The idea is that it's possible to use some malformations in the documents, like those commented by Julia Wolf, and the PDF specification itself in order to keep the files hidden from Antivirus engines and parsers. Bad guys can effectively use it to create an undetectable exploit and use it as an attacking vector. Some of the techniques are the following:
- Using the /Names and /AcroForm elements of the Catalog object to execute code when the document is opened, instead of the /OpenAction element.
- If the malicious content is stored in a string object it's possible to hide it thanks to the octal codification.
- However, if the content is stored in a stream object some unknown filters can be applied, like /JBIG2Decode or /DCTDecode, avoiding the most used, like /FlateDecode and /ASCIIHexDecode.
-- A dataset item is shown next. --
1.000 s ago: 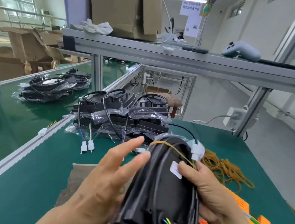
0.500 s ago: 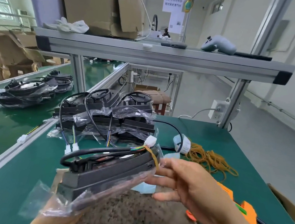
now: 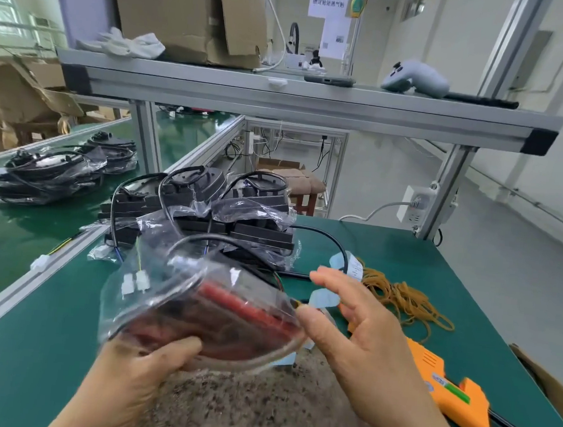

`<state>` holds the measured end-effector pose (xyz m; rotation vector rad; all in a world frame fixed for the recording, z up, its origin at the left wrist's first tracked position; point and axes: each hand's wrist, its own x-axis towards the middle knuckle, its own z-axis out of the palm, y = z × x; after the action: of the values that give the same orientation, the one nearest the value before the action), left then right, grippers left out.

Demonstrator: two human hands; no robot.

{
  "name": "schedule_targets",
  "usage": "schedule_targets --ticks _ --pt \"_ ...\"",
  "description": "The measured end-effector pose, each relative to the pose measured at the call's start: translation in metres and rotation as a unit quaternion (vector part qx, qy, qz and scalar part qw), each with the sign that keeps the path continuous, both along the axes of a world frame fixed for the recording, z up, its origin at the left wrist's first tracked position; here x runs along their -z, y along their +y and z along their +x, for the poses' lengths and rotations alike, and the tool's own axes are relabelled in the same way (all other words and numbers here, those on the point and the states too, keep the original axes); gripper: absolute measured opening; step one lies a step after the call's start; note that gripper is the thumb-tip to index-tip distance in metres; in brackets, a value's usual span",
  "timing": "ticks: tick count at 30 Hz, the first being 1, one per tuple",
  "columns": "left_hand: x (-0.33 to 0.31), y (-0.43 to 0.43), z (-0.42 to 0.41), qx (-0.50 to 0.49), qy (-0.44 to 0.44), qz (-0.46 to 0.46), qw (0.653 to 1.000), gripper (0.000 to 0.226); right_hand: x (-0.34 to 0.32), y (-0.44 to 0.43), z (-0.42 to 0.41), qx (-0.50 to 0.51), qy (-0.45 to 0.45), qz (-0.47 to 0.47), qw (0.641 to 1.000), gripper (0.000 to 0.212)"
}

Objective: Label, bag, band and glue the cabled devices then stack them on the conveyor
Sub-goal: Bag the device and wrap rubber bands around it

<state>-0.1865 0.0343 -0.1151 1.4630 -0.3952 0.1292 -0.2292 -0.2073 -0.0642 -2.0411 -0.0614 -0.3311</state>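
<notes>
One dark, red-faced cabled device in a clear plastic bag [image 3: 230, 314], blurred, held above the speckled brown mat [image 3: 256, 412]: my left hand [image 3: 136, 377] gripped it from beneath, thumb curled over; my right hand [image 3: 363, 350], fingers spread loose, had its thumb at the bag's edge.

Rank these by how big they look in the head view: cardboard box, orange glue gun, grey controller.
1. cardboard box.
2. orange glue gun, enlarged by nearness to the camera.
3. grey controller, farther back.
</notes>
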Motion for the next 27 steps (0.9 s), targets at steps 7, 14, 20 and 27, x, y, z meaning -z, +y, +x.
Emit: schedule_targets --ticks 7,14,20,27 --pt "-0.024 -0.004 0.001 0.105 0.029 0.22 0.969 0.058 0.011 0.001 0.003 -0.142 0.1 0.069 0.982 0.111" --pt "-0.04 -0.023 -0.003 0.048 0.063 0.323 0.943 0.019 0.027 0.006 0.013 -0.149 0.14 0.306 0.93 0.073" --pt "-0.036 -0.03 0.008 0.129 0.096 0.33 0.93 0.061 0.037 0.004 0.012 -0.123 0.156 0.366 0.909 0.06" --pt "-0.053 -0.041 0.045 0.242 0.078 0.37 0.893 0.044 0.046 -0.018 0.0 -0.108 0.104 0.361 0.92 0.06"
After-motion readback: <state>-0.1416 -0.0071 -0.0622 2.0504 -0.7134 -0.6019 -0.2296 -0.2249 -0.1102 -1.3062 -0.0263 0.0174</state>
Avast researchers found recently that this is something that cyberdelinquents are already using in the wild.
- In the case of /FlateDecode and /LZWDecode filters it's possible to define some parameters in order to make the analysis more difficult.
- Avoid the endobj tag at the final of the objects to cheat the parsers.
- Put null bytes in the header of the document.
- Compressing the malicious objects in the so-called object streams to add an additional obfuscation level.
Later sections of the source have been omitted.